[Data below]
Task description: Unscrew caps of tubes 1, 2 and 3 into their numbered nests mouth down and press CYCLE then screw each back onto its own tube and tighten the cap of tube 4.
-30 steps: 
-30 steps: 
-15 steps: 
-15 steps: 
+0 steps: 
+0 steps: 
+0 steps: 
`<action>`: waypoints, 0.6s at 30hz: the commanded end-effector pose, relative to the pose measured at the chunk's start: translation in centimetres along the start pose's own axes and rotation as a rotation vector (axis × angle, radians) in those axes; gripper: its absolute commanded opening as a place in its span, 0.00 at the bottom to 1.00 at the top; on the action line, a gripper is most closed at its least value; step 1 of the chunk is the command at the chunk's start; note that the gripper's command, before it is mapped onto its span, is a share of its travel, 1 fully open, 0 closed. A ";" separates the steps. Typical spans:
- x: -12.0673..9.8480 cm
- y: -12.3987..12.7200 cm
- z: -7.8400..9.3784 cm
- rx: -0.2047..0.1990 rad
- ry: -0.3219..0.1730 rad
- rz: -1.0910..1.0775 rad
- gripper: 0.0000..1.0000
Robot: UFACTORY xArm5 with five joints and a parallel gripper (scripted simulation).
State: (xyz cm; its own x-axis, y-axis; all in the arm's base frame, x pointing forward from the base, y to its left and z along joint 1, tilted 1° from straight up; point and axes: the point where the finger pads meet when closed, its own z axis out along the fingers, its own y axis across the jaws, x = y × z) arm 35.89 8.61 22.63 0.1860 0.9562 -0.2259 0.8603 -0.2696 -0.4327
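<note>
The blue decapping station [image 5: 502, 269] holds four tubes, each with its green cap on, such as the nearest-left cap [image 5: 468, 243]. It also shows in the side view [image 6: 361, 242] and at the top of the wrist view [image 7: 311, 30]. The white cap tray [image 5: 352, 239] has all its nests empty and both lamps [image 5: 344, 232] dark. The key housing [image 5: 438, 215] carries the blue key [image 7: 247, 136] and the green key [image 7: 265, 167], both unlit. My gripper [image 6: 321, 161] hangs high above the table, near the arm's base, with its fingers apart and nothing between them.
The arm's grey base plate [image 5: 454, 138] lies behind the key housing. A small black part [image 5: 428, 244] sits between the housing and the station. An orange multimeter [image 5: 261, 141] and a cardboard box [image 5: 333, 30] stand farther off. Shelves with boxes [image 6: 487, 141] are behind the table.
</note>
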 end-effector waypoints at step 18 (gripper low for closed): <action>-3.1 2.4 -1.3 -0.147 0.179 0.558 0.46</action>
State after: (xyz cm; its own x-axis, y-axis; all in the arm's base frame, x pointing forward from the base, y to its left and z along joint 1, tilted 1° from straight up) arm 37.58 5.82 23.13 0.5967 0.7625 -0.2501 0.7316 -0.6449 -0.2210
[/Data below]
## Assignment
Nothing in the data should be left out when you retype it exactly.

## Response
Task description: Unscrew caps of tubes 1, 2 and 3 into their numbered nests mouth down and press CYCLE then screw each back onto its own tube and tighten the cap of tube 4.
-30 steps: 
-30 steps: 
-15 steps: 
-15 steps: 
+0 steps: 
+0 steps: 
+0 steps: 
`<action>`: waypoints, 0.6s at 30hz: the commanded end-effector pose, relative to the pose measured at the chunk's start: translation in centimetres along the start pose's own axes and rotation as a rotation vector (axis × angle, radians) in those axes; gripper: its absolute commanded opening as a place in its span, 0.00 at the bottom to 1.00 at the top; on the action line, a gripper is most closed at its least value; step 1 of the chunk is the command at the chunk's start; note that the gripper's command, before it is mapped onto its span, is a share of its travel, 1 fully open, 0 closed. A ";" separates the steps. Typical spans:
- x: -12.0673..9.8480 cm
- y: -12.3987..12.7200 cm
- z: -7.8400..9.3784 cm
- rx: -0.2047..0.1990 rad
- ry: -0.3219..0.1730 rad
- rz: -1.0910..1.0775 rad
- gripper: 0.0000..1.0000
Robot: UFACTORY xArm5 with five joints and a parallel gripper (scripted simulation).
State: (xyz cm; its own x-axis, y-axis; all in the arm's base frame, x pointing forward from the base, y to its left and z along joint 1, tilted 1° from straight up; point and axes: the point where the finger pads meet when closed, its own z axis out along the fingers, its own y axis across the jaws, x = y × z) arm 35.89 8.61 22.63 0.1860 0.9562 -0.2259 0.8603 -0.2696 -0.4327
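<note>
The blue decapping station [image 5: 502, 269] holds four tubes, each with its green cap on, such as the nearest-left cap [image 5: 468, 243]. It also shows in the side view [image 6: 361, 242] and at the top of the wrist view [image 7: 311, 30]. The white cap tray [image 5: 352, 239] has all its nests empty and both lamps [image 5: 344, 232] dark. The key housing [image 5: 438, 215] carries the blue key [image 7: 247, 136] and the green key [image 7: 265, 167], both unlit. My gripper [image 6: 321, 161] hangs high above the table, near the arm's base, with its fingers apart and nothing between them.
The arm's grey base plate [image 5: 454, 138] lies behind the key housing. A small black part [image 5: 428, 244] sits between the housing and the station. An orange multimeter [image 5: 261, 141] and a cardboard box [image 5: 333, 30] stand farther off. Shelves with boxes [image 6: 487, 141] are behind the table.
</note>
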 end-effector waypoints at step 18 (gripper low for closed): <action>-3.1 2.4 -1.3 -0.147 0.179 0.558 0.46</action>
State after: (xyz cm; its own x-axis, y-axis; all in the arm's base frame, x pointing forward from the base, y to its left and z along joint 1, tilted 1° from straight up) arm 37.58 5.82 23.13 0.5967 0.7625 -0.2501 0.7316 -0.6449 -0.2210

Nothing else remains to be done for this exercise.